Work task: Repeat every record exactly, but omit the images.

Extracted records:
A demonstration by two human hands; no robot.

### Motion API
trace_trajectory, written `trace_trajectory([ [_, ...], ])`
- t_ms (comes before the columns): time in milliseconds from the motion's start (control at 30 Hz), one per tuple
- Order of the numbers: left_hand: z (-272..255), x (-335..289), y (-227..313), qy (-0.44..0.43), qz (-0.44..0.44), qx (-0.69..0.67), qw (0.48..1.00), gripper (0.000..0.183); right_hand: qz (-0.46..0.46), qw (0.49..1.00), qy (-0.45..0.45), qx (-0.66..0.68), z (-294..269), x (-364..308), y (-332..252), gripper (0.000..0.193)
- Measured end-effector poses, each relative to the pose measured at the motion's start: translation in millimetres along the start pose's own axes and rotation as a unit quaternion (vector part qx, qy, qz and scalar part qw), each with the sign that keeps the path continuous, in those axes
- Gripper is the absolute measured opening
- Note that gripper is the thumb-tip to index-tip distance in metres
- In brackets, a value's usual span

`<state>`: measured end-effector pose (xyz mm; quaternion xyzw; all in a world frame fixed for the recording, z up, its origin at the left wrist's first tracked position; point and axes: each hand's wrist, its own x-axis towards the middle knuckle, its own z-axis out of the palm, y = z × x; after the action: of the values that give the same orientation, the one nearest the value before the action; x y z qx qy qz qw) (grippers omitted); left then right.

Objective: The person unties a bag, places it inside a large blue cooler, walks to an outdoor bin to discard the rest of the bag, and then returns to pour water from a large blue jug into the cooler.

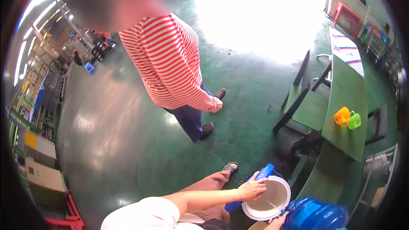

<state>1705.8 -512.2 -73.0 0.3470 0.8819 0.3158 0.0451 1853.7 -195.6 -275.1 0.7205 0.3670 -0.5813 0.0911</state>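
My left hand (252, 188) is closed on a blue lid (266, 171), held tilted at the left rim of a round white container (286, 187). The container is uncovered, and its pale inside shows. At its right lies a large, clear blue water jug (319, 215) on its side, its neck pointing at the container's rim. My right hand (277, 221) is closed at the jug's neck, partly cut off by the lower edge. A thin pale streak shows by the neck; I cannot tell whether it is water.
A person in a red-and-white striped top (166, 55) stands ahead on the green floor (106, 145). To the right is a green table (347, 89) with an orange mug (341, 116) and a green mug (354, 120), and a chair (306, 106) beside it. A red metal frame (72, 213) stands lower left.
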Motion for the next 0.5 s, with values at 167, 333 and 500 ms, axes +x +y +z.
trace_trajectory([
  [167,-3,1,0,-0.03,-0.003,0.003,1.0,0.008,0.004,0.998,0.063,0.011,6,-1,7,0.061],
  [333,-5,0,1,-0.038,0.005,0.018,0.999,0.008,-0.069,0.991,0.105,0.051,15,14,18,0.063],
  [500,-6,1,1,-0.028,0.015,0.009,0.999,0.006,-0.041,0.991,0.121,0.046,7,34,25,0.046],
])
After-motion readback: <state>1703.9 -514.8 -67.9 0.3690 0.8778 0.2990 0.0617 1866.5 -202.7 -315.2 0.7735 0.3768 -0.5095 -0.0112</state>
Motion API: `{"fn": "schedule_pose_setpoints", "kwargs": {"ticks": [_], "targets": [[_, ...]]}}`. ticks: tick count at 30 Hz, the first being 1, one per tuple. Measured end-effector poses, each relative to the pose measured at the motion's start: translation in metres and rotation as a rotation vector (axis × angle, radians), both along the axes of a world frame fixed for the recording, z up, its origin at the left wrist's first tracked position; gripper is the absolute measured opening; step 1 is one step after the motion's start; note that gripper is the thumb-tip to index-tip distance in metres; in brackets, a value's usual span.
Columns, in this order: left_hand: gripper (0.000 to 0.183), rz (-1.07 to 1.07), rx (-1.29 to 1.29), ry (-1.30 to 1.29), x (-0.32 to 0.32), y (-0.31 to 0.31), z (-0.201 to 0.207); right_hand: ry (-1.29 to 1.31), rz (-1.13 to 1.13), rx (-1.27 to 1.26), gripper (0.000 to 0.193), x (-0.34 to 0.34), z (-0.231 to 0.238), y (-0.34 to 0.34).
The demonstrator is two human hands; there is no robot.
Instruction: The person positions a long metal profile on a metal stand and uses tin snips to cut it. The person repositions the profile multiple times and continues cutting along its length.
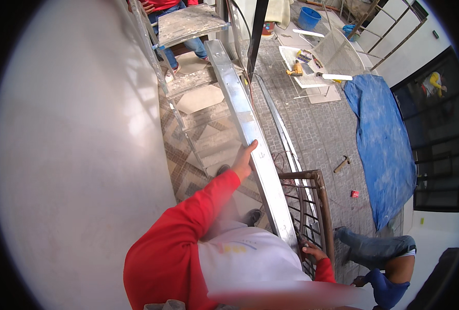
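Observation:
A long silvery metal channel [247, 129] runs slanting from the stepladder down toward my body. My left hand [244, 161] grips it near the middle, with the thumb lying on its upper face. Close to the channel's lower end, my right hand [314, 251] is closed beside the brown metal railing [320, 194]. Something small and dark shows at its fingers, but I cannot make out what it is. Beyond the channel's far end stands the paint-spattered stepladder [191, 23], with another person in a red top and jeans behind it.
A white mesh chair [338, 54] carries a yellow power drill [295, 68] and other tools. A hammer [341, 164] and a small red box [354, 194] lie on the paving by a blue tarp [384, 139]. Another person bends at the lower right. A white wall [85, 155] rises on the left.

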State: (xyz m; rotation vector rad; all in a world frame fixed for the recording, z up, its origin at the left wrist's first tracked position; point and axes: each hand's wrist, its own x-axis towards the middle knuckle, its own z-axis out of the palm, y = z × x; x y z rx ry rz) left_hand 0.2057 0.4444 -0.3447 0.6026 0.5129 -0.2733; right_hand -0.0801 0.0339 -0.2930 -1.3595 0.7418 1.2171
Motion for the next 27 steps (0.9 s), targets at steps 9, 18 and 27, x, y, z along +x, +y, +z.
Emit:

Answer for this exercise:
A demonstration by two human hands; no robot.

### Motion API
trace_trajectory, written `trace_trajectory([ [_, ...], ])`
- t_ms (comes before the columns): time in milliseconds from the motion's start (control at 30 Hz), one per tuple
- Order of the numbers: left_hand: z (-272..255), x (-335..289), y (-227..313), qy (-0.44..0.43), qz (-0.44..0.44), qx (-0.69..0.67), qw (0.48..1.00), gripper (0.000..0.183); right_hand: qz (-0.46..0.46), qw (0.49..1.00), qy (-0.45..0.45), qx (-0.66..0.68), z (-294..269), x (-364..308), y (-332..252), gripper (0.000..0.193)
- Measured end-effector poses, each relative to the pose measured at the motion's start: translation in millimetres along the start pose's own axes and rotation as a unit quaternion (vector part qx, qy, qz and scalar part qw), each with the sign that keeps the path continuous, in those axes
- Gripper is the absolute measured opening
- Note that gripper is the thumb-tip to index-tip distance in metres
- In brackets, a value's usual span

`<state>`: measured end-effector pose (xyz mm; quaternion xyzw; all in a world frame fixed for the recording, z up, its origin at the left wrist's first tracked position; point and axes: each hand's wrist, its own x-axis towards the middle knuckle, its own z-axis out of the palm, y = z × x; after the action: of the values that give the same orientation, the one nearest the value before the action; x y z qx qy qz qw) (grippers omitted); left then right.

Objective: The person unties a bag, places it inside a large blue cooler, walks to an outdoor bin to discard the rest of the bag, and then returns to pour water from a large blue jug into the cooler.


<state>1705.8 -512.2 -73.0 0.3470 0.8819 0.3158 0.0451 1853.7 -195.6 -275.1 0.7205 0.3670 -0.5813 0.0911</state>
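My left hand (252, 188) is closed on a blue lid (266, 171), held tilted at the left rim of a round white container (286, 187). The container is uncovered, and its pale inside shows. At its right lies a large, clear blue water jug (319, 215) on its side, its neck pointing at the container's rim. My right hand (277, 221) is closed at the jug's neck, partly cut off by the lower edge. A thin pale streak shows by the neck; I cannot tell whether it is water.
A person in a red-and-white striped top (166, 55) stands ahead on the green floor (106, 145). To the right is a green table (347, 89) with an orange mug (341, 116) and a green mug (354, 120), and a chair (306, 106) beside it. A red metal frame (72, 213) stands lower left.
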Motion for the next 0.5 s, with values at 167, 333 and 500 ms, axes +x +y +z.
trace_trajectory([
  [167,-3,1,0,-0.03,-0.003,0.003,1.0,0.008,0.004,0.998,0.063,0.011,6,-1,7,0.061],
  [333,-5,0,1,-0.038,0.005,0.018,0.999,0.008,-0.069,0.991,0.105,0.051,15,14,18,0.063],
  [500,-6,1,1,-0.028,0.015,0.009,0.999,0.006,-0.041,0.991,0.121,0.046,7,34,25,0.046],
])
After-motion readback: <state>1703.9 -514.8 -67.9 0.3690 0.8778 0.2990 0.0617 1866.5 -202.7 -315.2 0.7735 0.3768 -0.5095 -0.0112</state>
Motion API: `{"fn": "schedule_pose_setpoints", "kwargs": {"ticks": [_], "targets": [[_, ...]]}}`. ticks: tick count at 30 Hz, the first being 1, one per tuple. Measured end-effector poses, each relative to the pose measured at the motion's start: translation in metres and rotation as a rotation vector (axis × angle, radians), both along the axes of a world frame fixed for the recording, z up, its origin at the left wrist's first tracked position; gripper is the absolute measured opening; step 1 is one step after the motion's start; note that gripper is the thumb-tip to index-tip distance in metres; in brackets, a value's usual span.
Columns, in this order: left_hand: gripper (0.000 to 0.183), rz (-1.07 to 1.07), rx (-1.29 to 1.29), ry (-1.30 to 1.29), x (-0.32 to 0.32), y (-0.31 to 0.31), z (-0.201 to 0.207); right_hand: ry (-1.29 to 1.31), rz (-1.13 to 1.13), rx (-1.27 to 1.26), gripper (0.000 to 0.193), x (-0.34 to 0.34), z (-0.231 to 0.238), y (-0.34 to 0.34).
The demonstrator is two human hands; there is no robot.
Instruction: The person positions a long metal profile on a metal stand and uses tin snips to cut it. The person repositions the profile multiple times and continues cutting along its length.
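Observation:
A long silvery metal channel [247, 129] runs slanting from the stepladder down toward my body. My left hand [244, 161] grips it near the middle, with the thumb lying on its upper face. Close to the channel's lower end, my right hand [314, 251] is closed beside the brown metal railing [320, 194]. Something small and dark shows at its fingers, but I cannot make out what it is. Beyond the channel's far end stands the paint-spattered stepladder [191, 23], with another person in a red top and jeans behind it.
A white mesh chair [338, 54] carries a yellow power drill [295, 68] and other tools. A hammer [341, 164] and a small red box [354, 194] lie on the paving by a blue tarp [384, 139]. Another person bends at the lower right. A white wall [85, 155] rises on the left.
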
State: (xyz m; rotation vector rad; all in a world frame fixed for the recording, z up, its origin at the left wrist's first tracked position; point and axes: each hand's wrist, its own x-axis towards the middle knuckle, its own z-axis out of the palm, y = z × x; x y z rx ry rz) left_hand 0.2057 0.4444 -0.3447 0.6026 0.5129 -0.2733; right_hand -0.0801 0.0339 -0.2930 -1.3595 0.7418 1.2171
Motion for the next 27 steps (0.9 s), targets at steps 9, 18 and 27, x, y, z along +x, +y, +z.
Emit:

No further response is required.